Miki Ratsula is the New Queer Music Icon You’re Craving
Julianna O'Clair is a recent graduate of the University of…
If you’ve heard the sweetly mournful pop tunes of trans, nonbinary, and Finnish-American artist Miki Ratsula (they/them), then you understand the hype. And if you haven’t, it’s your lucky day: You get to experience their music for the first time.
“As cheesy as it sounds, I’ve always been into music,” Ratsula says, explaining how their career as a pop artist began. “Music has always been a part of my life. Ever since I was little, I knew that’s what I wanted to do.” Surrounded by music as a child, they began writing their melodies as a middle schooler and made their online debut a few years later with pop song covers about the U.S. Women’s National Soccer Team. Ratsula affectionately refers to this period as their “Disney Channel days.”

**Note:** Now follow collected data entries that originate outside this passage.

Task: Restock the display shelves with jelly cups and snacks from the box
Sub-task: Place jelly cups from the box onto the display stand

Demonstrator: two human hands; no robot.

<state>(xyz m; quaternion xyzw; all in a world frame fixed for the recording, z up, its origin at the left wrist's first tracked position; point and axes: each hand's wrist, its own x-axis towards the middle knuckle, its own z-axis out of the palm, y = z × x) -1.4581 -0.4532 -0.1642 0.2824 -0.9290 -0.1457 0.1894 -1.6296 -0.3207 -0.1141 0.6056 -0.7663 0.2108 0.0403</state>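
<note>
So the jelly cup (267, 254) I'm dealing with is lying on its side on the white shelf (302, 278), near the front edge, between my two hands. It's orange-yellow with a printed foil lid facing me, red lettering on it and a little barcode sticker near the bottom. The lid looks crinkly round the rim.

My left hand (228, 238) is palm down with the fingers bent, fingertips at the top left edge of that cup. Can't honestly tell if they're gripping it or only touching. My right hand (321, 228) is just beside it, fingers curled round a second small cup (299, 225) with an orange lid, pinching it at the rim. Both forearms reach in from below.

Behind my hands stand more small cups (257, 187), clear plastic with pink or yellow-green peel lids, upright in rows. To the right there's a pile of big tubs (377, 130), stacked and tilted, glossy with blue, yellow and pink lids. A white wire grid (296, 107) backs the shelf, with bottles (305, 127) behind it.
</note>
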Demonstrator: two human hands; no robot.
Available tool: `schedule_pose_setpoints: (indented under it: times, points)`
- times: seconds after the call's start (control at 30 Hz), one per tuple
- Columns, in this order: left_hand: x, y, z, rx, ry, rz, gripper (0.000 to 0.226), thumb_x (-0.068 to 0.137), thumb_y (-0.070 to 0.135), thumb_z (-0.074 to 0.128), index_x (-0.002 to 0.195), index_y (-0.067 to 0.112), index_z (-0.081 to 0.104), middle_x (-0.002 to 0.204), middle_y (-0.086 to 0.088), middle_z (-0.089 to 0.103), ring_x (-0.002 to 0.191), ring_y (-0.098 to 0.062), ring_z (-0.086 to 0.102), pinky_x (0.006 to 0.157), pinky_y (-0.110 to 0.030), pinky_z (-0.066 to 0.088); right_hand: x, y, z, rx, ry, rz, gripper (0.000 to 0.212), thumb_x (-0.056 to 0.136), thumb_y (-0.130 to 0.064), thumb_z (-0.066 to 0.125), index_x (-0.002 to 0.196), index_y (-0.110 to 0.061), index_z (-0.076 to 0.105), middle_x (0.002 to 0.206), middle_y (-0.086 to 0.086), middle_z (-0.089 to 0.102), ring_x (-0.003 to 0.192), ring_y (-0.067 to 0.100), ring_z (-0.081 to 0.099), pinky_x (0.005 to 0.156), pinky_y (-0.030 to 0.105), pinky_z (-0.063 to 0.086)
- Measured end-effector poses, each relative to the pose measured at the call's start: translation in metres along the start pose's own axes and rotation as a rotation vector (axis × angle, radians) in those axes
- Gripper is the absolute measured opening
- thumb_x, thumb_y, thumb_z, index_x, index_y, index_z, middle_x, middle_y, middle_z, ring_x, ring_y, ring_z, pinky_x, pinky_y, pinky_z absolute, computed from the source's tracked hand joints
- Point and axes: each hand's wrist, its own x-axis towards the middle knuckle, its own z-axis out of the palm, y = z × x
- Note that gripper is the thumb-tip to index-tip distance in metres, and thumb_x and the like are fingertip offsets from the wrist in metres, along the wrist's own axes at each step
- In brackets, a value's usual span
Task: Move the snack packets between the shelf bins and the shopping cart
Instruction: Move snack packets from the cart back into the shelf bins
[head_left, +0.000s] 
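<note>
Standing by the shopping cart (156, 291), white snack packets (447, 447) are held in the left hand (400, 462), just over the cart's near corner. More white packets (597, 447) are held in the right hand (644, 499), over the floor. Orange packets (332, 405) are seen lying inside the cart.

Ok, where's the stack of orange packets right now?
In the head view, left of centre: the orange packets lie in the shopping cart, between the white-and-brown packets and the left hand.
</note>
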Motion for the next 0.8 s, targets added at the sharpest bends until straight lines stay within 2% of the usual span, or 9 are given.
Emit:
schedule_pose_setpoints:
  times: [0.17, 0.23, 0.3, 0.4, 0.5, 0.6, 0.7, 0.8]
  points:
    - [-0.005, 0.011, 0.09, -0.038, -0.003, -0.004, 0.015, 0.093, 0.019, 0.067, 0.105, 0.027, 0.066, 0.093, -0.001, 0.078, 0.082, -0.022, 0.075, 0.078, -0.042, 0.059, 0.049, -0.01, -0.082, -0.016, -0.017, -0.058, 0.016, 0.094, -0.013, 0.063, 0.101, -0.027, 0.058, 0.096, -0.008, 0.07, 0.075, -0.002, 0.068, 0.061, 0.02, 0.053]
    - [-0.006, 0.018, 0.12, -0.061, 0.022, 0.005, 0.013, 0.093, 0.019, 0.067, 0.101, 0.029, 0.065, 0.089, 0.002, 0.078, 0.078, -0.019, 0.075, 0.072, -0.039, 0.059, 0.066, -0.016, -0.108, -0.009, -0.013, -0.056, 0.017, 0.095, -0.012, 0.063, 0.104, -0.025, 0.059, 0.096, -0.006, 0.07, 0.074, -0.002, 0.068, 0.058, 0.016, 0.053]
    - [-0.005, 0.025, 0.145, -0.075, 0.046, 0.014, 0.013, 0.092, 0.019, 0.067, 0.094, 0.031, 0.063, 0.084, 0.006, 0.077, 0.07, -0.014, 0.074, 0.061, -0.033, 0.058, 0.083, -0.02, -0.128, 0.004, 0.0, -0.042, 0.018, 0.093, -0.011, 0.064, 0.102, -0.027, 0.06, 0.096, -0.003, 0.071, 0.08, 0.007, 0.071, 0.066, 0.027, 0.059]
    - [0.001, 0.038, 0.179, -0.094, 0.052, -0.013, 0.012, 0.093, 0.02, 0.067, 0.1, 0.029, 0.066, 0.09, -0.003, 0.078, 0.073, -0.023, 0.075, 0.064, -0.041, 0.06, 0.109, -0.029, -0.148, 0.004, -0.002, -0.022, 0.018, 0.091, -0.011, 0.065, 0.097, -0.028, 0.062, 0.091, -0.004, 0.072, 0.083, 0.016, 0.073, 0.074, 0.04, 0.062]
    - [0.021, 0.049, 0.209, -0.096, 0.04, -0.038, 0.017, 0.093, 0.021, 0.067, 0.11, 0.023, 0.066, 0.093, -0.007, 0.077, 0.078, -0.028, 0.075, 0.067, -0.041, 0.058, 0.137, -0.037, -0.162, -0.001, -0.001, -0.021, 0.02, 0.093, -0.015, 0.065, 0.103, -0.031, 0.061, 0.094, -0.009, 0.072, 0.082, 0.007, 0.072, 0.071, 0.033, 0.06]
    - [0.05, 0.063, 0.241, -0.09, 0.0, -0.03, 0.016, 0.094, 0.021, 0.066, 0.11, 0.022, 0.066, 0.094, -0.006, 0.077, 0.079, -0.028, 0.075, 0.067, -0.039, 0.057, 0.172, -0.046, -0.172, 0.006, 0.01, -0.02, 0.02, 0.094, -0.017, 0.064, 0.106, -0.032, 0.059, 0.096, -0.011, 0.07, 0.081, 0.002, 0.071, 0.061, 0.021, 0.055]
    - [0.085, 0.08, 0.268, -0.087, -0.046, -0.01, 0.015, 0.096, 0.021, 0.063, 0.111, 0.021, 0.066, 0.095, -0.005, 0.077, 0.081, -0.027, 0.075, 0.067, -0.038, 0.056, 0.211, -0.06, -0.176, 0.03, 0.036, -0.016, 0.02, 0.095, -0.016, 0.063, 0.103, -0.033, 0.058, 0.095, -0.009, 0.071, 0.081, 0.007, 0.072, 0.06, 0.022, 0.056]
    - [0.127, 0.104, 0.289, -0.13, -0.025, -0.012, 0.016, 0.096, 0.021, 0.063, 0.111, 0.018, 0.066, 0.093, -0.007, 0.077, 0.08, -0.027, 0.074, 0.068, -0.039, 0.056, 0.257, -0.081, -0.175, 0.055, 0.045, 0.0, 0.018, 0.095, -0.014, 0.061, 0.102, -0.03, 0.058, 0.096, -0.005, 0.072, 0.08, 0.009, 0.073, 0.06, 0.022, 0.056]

“It was a very middle school, angsty feeling to be like, ‘No one knows I can sing; that’s embarrassing,’ and that’s what I told myself,” Ratsula says, clearly amused at their childhood antics.”But I would write these really dramatic ballades about boyfriends I never had and didn’t care to have.” When Ratsula was a senior in high school they met their current wife, and that queer connection opened a floodgate of musical inspiration—inspiration based on their life, and not the dramatized, heteronormative daydreams of their youth.
But Ratsula began refining their distinctive dreamy, indie, and lo-fi-inspired sound after learning how to produce music. They took a foundational production class while attending San Diego State for psychology and used what they learned as a springboard, refining their new production skills with instructional YouTube videos and hands-on guidance from other producers.
“I’m such a visual, hands-on person,” they say. “So I just listened and watched people (produce) and played around with stuff until I liked how it sounded. And if I wanted something else, I would look up how to do it.”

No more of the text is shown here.